# To do
Look below for the line that contains "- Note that", then copy it and each following line exactly, through and including the line that contains "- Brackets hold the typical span".

Top of Supplied entries

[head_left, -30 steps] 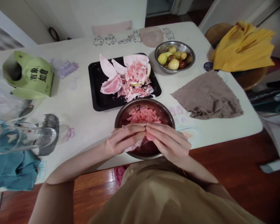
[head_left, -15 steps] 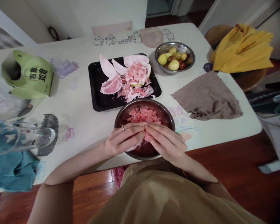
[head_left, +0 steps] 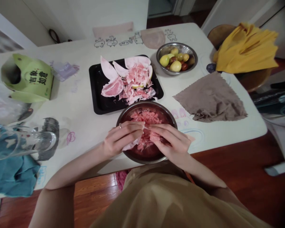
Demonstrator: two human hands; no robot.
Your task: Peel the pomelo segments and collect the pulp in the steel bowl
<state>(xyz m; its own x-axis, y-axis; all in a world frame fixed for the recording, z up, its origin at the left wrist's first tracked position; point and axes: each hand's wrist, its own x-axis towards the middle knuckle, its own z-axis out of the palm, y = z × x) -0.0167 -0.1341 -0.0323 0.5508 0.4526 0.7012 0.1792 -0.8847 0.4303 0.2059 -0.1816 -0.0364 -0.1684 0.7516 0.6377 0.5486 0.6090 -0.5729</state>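
Observation:
Over a steel bowl at the table's near edge, my left hand and my right hand both grip one pink pomelo segment. The fingertips of the two hands meet above it, and a pale strip of membrane hangs under the left fingers. More peeled pink flesh lies in the far part of the bowl. Just behind the bowl, a black tray carries a heap of pomelo rind and membrane.
A smaller steel bowl of green and red fruits stands at the back right. A brown cloth lies to the right. On the left are a green carton, a glass lying on its side and a teal cloth. A yellow cloth covers a chair.
My hands have drawn slightly apart and opened the segment, so more pink flesh shows between them. The bowl and tray have not moved.

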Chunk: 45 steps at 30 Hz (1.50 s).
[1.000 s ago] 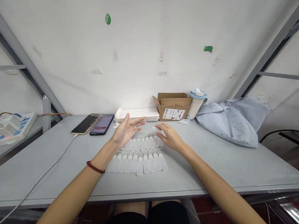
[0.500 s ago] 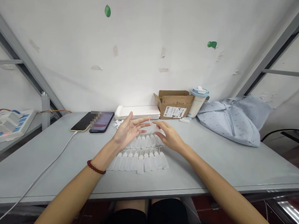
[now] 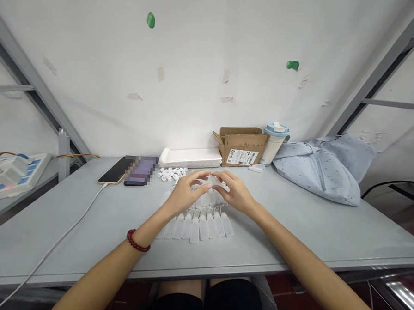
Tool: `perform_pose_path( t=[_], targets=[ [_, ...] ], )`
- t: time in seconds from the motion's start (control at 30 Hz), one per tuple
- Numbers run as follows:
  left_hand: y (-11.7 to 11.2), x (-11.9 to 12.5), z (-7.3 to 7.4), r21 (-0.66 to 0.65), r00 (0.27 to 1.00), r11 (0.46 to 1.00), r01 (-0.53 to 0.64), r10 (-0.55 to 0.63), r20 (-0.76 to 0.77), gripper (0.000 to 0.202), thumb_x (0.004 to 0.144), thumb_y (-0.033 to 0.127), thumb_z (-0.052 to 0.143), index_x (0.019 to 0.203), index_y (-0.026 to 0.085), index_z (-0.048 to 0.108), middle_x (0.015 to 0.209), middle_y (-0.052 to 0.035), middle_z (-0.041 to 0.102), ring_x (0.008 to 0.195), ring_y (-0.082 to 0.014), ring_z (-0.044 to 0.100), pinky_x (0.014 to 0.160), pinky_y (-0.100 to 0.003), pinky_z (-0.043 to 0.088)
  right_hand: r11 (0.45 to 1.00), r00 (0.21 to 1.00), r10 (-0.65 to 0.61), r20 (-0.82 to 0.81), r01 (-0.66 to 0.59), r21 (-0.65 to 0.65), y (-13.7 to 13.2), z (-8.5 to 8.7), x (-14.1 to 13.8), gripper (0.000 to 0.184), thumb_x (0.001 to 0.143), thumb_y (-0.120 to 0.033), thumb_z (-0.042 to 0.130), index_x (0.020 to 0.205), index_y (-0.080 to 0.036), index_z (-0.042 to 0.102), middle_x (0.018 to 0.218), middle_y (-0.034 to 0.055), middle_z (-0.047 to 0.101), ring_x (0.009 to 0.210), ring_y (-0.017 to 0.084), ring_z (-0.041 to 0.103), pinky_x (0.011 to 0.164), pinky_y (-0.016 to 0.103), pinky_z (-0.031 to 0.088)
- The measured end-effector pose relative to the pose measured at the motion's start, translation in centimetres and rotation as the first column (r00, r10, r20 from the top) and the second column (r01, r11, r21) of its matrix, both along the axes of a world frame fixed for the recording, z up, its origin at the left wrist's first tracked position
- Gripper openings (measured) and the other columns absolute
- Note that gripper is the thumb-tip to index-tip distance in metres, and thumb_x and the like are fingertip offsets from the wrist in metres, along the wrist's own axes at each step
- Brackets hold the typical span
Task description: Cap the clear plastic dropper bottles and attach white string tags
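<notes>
My left hand [image 3: 187, 190] curves inward, its thumb and fingertips closed at the near end of a small translucent plastic bottle [image 3: 213, 179]. From the other side, my right hand [image 3: 235, 190] pinches the same bottle between thumb and fingers. The fingers hide much of it, and I cannot make out its tip. Below the hands, two rows of similar translucent bottles [image 3: 203, 226] with thin bent spouts lie on the grey table [image 3: 265, 241]. My left hand covers part of the back row. Several small white caps [image 3: 171, 173] are heaped just beyond my left hand.
Behind the caps lies a white tray-like stack [image 3: 193, 157]. An open cardboard box [image 3: 244, 147] and a blue-lidded cup [image 3: 273, 142] stand against the wall. Near the box is a loose bottle [image 3: 256, 168]. Two phones [image 3: 116, 170], a white cable [image 3: 67, 228] and a blue cloth bag [image 3: 320, 172] flank the work.
My left hand has turned from spread fingers with the thumb raised to a pinch at the bottle. More of the white caps now shows. My right hand has stayed nearly in place.
</notes>
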<state>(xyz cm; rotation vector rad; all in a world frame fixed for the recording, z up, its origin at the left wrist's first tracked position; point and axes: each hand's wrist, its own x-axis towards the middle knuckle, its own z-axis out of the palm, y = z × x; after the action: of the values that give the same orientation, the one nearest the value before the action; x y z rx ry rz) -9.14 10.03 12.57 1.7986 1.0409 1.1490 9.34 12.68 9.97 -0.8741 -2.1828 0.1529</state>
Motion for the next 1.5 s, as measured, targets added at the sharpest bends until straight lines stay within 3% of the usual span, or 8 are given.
perform_pose_path(
  t=[0.17, 0.53, 0.8, 0.97, 1.03, 1.13, 1.27, 1.5],
  targets=[
    [-0.4, 0.8, -0.5, 0.041, 0.994, 0.993, -0.106, 0.105, 0.043, 0.043, 0.077, 0.028, 0.061, 0.119, 0.020, 0.053, 0.104, -0.0069, 0.062, 0.096, -0.0204, 0.059, 0.084, -0.036, 0.049, 1.000, 1.000, 0.017, -0.021, -0.017, -0.004, -0.6, 0.1, -0.5, 0.026, 0.087, -0.027, 0.050, 0.114, -0.023, 0.050, 0.093, 0.0074, 0.060, 0.083, 0.020, 0.058, 0.065, 0.030, 0.049],
    [-0.5, 1.1, -0.5, 0.005, 0.986, 0.991, -0.132, 0.130, 0.107, 0.038, 0.076, 0.029, 0.063, 0.112, 0.018, 0.055, 0.089, -0.0040, 0.060, 0.091, -0.0190, 0.059, 0.081, -0.035, 0.051, 0.999, 0.999, 0.012, -0.030, -0.010, 0.042, -1.1, 0.1, -0.9, 0.019, 0.087, -0.031, 0.052, 0.102, -0.020, 0.053, 0.088, 0.0068, 0.059, 0.073, 0.017, 0.056, 0.058, 0.027, 0.045],
    [0.0, 0.6, -0.6, -0.165, 0.960, 0.986, 0.012, 0.035, 0.276, 0.050, 0.071, 0.028, 0.069, 0.116, 0.016, 0.050, 0.090, -0.0045, 0.066, 0.089, -0.0208, 0.063, 0.086, -0.040, 0.049, 1.000, 0.999, 0.005, -0.037, -0.004, 0.023, -1.1, 0.2, -0.9, 0.022, 0.089, -0.035, 0.049, 0.103, -0.020, 0.054, 0.087, 0.0067, 0.062, 0.067, 0.015, 0.056, 0.060, 0.027, 0.046],
    [0.1, 0.6, -0.7, -0.204, 0.966, 0.979, -0.001, 0.053, 0.253, 0.052, 0.072, 0.027, 0.068, 0.119, 0.017, 0.048, 0.092, -0.0056, 0.067, 0.092, -0.0215, 0.062, 0.088, -0.041, 0.047, 1.000, 0.997, 0.011, -0.078, -0.012, -0.008, -1.1, 0.3, -0.9, 0.023, 0.089, -0.037, 0.048, 0.103, -0.020, 0.055, 0.083, 0.0059, 0.062, 0.068, 0.015, 0.057, 0.059, 0.026, 0.046],
    [0.0, 0.7, -0.8, -0.149, 0.977, 0.987, -0.066, 0.094, 0.193, 0.051, 0.074, 0.027, 0.066, 0.120, 0.017, 0.048, 0.097, -0.0070, 0.065, 0.093, -0.0212, 0.061, 0.085, -0.039, 0.049, 0.999, 0.995, -0.003, -0.098, -0.001, -0.035, -1.0, 0.4, -0.9, 0.023, 0.087, -0.039, 0.051, 0.098, -0.020, 0.057, 0.082, 0.0052, 0.062, 0.064, 0.014, 0.055, 0.058, 0.026, 0.045],
    [-0.2, 0.7, -0.9, 0.136, 0.982, 0.973, -0.186, 0.185, 0.021, 0.041, 0.077, 0.022, 0.059, 0.117, 0.019, 0.050, 0.107, -0.0088, 0.059, 0.096, -0.0211, 0.057, 0.081, -0.037, 0.049, 0.987, 0.984, -0.054, -0.169, 0.027, -0.159, -1.0, 0.7, -0.9, 0.024, 0.082, -0.042, 0.057, 0.090, -0.019, 0.057, 0.082, 0.0036, 0.061, 0.053, 0.010, 0.048, 0.053, 0.025, 0.042],
    [-0.5, 0.7, -0.8, 0.504, 0.955, 0.862, -0.048, 0.188, -0.230, 0.037, 0.080, 0.015, 0.050, 0.117, 0.022, 0.050, 0.115, -0.0088, 0.055, 0.107, -0.0238, 0.049, 0.090, -0.041, 0.042, 0.915, 0.945, -0.132, -0.298, 0.001, -0.403, -1.3, 1.4, -0.9, 0.028, 0.075, -0.044, 0.062, 0.081, -0.018, 0.054, 0.078, 0.0006, 0.058, 0.045, 0.006, 0.041, 0.044, 0.023, 0.036],
    [-0.4, 0.8, -1.2, 0.564, 0.861, 0.808, 0.168, 0.159, -0.484, 0.049, 0.077, 0.025, 0.062, 0.122, 0.021, 0.046, 0.118, -0.0110, 0.055, 0.109, -0.0294, 0.046, 0.093, -0.048, 0.036, 0.740, 0.910, -0.226, -0.347, -0.072, -0.669, -1.9, 2.5, -1.2, 0.035, 0.065, -0.045, 0.068, 0.070, -0.019, 0.046, 0.057, -0.0060, 0.050, 0.036, 0.007, 0.041, 0.037, 0.021, 0.031]
  ],
)
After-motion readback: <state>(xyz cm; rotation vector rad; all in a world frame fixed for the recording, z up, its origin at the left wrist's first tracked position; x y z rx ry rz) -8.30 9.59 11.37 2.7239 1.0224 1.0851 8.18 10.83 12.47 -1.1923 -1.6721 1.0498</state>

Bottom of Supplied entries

# Task result
- Note that gripper is the thumb-tip to index-tip distance in metres, and thumb_x and the like are fingertip offsets from the wrist in metres, along the wrist's own axes at each step
- Brackets hold the typical span

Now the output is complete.